Consider flow of fluid, having freestream velocity, over a flat plate or smooth thin plate and placed parallel to the direction for free stream as shown in the figure above.

The velocity of fluid on the surface of plate should be equal to the velocity of the plate, but as the plate is stationary the velocity of fluid on the surface of the plate is zero. But at a distance away from the plate the fluid have certain velocity. Thus, velocity of gradient is step up in the fluid near the surface of the plate.

The fluid retards due to the shear resistance developed by the velocity gradient.

Thus, the boundary layer region begins at the sharp leading edge.

At certain points downstream the leading edge, the boundary layer region increases because the retarded fluid, retards further again.

Near this leading edge, the flow in the boundary layer is laminar though the main flow is turbulent.

This layer of fluid is called as the laminar boundary layer.

Boundary layer thickness

It is defined as the distance between the boundary of solid body which is measured in the Y direction to the point, where the fluid velocity is equal to the 0.99 times of the freestream velocity (V) of fluid.

It is denoted by '$\delta$'

For different flow it is denoted as

1. $\delta_{lam}$ = Thickness of laminar boundary layer.

2. $\delta_{tur}$ = Thickness of turbulent boundary layer.

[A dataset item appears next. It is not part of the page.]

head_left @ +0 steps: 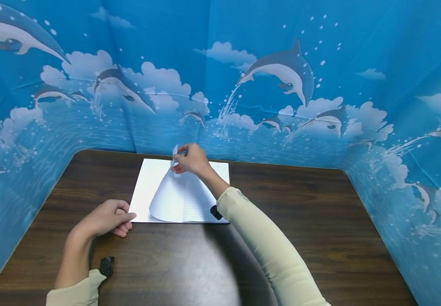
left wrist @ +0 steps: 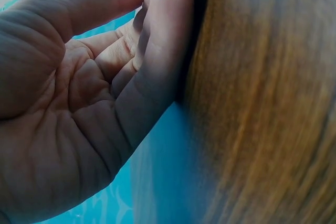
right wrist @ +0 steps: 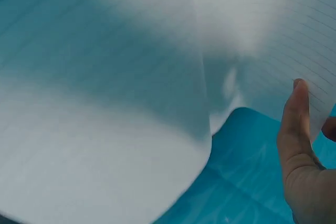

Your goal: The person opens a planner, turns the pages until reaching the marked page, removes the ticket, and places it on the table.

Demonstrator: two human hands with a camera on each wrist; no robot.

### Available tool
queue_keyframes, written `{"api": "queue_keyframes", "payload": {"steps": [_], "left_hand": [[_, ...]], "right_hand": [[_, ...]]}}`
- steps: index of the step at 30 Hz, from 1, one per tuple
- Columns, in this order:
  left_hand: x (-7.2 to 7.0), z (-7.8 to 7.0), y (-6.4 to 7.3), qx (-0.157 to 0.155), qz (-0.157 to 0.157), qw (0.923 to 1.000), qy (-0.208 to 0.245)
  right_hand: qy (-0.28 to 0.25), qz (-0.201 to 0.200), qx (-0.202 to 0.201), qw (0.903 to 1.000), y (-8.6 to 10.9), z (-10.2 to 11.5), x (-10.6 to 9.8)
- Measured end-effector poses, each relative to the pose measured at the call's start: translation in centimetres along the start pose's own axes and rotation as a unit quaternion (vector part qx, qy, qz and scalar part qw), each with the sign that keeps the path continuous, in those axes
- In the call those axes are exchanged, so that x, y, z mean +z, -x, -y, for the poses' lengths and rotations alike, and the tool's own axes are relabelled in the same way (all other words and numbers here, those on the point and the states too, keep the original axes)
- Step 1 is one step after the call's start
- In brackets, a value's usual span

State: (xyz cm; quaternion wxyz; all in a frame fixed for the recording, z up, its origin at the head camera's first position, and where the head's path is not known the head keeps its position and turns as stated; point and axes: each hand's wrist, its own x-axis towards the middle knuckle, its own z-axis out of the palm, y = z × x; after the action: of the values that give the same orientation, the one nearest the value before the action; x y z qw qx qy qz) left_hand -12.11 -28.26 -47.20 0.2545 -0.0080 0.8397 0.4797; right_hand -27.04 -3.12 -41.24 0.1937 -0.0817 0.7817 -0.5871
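An open notebook with lined white pages lies near the far edge of the table. My right hand pinches the upper part of one page between thumb and fingers, and that page stands lifted and curved over the spread. Close up in the right wrist view, the ruled page bends beside the right hand's thumb. My left hand holds the notebook's lower left corner, thumb on top and fingers curled. In the left wrist view the left hand hides the notebook.
The dark wood-grain table has rounded far corners. A blue curtain printed with dolphins and clouds surrounds it at the back and sides. A small black device sits at the left wrist, another black device at the right.
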Motion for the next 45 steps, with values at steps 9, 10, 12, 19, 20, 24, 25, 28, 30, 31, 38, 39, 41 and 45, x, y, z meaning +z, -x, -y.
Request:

3. '$\delta$' = Thickness of laminar sublayer.

Momentum thickness

It can be defined as distance which is measured perpendicular to the boundary of solid body, which helps in compensating for the reduction in momentum of flowing fluid on account of formation of boundary layer, only if the boundary is displaced.

It is denoted by $\theta$

Consider the flow over a plate, consider section 1-1 at a distance 'x' from the leading edge. Take elemental strip at a distance 'y' from the place having thickness(dy).

Therefore Momentum of fluid $=\text{mass} \times \text{velocity} = (\rho ubdy)\times u$

The momentum of fluid in absence of boundary layer = $(\rho ubdy)\times V$

Therefore loss of momentum through the elemental strip

$=(\rho ubdy)\times V-(\rho ubdy)\times u=(\rho ub)\times (V-u)dy$

Therefore total loss of momentum /sec through 'BC'

$=\int_0^\delta \rho u b (V-u)dy.................(1)$

Let $\theta$ = distance by which place is displaced when fluid is flowing at constant velocity (V).

Therefore loss of momentum/sec of fluid flowing through ($\theta$) with a velocity (V)

= ($\rho\times$ area $\times$ Velocity) $\times$ velocity

$=[\rho\times\theta\times b\times V]\times V$

$=\rho\theta b V^2............(2)$ [$\because$ Area = $\theta\times b$]

Equating equation (1) and (2), we get

$\rho\theta b V^2=\int_0^\delta \rho u b (V-u)dy$

$\rho\theta b V^2=\rho b\int_0^\delta u (V-u)dy$

Cancelling $\rho b$ on both sides, we get

$\theta V^2=\int_0^\delta u (V-u)dy$

$\theta =\dfrac 1{ V^2}\int_0^\delta u (V-u)dy$

$\theta =\int_0^\delta \dfrac u{ V} \left[1-\dfrac uV\right]dy$